• [Action item]: The full listing is to be transcribed exactly, with each picture left out.

*** Input data Section Begins ***

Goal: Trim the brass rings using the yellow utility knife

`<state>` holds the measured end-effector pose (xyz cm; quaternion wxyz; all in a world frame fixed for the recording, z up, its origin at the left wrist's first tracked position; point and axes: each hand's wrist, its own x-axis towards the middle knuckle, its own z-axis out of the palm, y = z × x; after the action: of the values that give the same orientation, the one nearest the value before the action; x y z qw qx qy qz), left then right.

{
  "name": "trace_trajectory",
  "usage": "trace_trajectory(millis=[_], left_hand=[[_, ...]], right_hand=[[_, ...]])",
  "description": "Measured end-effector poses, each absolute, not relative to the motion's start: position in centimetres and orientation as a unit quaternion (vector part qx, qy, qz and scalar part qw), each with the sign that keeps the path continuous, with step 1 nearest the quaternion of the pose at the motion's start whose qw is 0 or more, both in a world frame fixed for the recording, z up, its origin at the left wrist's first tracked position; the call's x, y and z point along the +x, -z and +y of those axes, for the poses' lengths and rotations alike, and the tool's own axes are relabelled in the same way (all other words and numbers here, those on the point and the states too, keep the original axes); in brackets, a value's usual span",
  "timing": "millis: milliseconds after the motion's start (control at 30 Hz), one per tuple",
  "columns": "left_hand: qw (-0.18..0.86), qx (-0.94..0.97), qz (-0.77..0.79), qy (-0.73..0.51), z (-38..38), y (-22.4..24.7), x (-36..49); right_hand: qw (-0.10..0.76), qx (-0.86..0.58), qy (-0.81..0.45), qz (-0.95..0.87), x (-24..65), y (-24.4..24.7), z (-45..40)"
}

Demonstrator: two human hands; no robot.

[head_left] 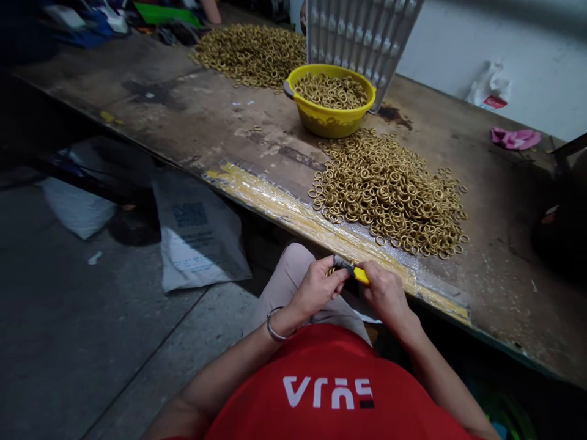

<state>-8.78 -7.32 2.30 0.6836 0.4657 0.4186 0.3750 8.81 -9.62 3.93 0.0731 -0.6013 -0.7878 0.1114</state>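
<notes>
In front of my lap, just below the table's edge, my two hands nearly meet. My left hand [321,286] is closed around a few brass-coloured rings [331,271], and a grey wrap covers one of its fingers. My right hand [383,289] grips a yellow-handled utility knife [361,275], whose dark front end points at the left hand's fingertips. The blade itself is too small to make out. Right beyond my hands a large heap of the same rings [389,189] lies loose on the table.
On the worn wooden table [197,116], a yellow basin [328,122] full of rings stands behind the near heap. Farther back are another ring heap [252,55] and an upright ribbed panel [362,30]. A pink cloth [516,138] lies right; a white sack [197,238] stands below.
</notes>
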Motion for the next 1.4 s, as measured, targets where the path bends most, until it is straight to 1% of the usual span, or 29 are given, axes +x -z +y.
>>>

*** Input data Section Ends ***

• [Reply to the exercise]:
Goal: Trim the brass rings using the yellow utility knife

`<state>` holds the measured end-effector pose (xyz cm; quaternion wxyz; all in a world frame fixed for the recording, z up, its origin at the left wrist's first tracked position; point and axes: each hand's wrist, its own x-axis towards the middle knuckle, its own z-axis out of the palm, y = z × x; after the action: of the values that give the same orientation, the one nearest the value before the action; x y z qw qx qy qz), left then right.

{
  "name": "trace_trajectory",
  "usage": "trace_trajectory(millis=[_], left_hand=[[_, ...]], right_hand=[[_, ...]])",
  "description": "Measured end-effector poses, each absolute, not relative to the motion's start: position in centimetres and orientation as a unit quaternion (vector part qx, qy, qz and scalar part qw), each with the sign that keeps the path continuous, with step 1 nearest the quaternion of the pose at the motion's start whose qw is 0 or more, both in a world frame fixed for the recording, z up, its origin at the left wrist's first tracked position; the call's x, y and z point along the +x, -z and +y of those axes, for the poses' lengths and rotations alike, and the tool's own axes are relabelled in the same way (all other words and numbers here, those on the point and the states too, keep the original axes); in brackets, a value's usual span",
  "timing": "millis: milliseconds after the motion's start (control at 30 Hz), one per tuple",
  "columns": "left_hand: qw (-0.18..0.86), qx (-0.94..0.97), qz (-0.77..0.79), qy (-0.73..0.51), z (-38..38), y (-22.4..24.7), x (-36..49); right_hand: qw (-0.10..0.76), qx (-0.86..0.58), qy (-0.81..0.45), qz (-0.95..0.87), x (-24..65), y (-24.4..24.7), z (-45..40)"
}

Demonstrator: two human hands; no robot.

[head_left] 

<state>-8.78 -7.32 2.30 0.6836 0.4657 0.4186 0.3750 8.81 -9.62 3.93 0.0731 -0.6013 -0.7878 0.1114</state>
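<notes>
In front of my lap, just below the table's edge, my two hands nearly meet. My left hand [321,286] is closed around a few brass-coloured rings [331,271], and a grey wrap covers one of its fingers. My right hand [383,289] grips a yellow-handled utility knife [361,275], whose dark front end points at the left hand's fingertips. The blade itself is too small to make out. Right beyond my hands a large heap of the same rings [389,189] lies loose on the table.
On the worn wooden table [197,116], a yellow basin [328,122] full of rings stands behind the near heap. Farther back are another ring heap [252,55] and an upright ribbed panel [362,30]. A pink cloth [516,138] lies right; a white sack [197,238] stands below.
</notes>
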Motion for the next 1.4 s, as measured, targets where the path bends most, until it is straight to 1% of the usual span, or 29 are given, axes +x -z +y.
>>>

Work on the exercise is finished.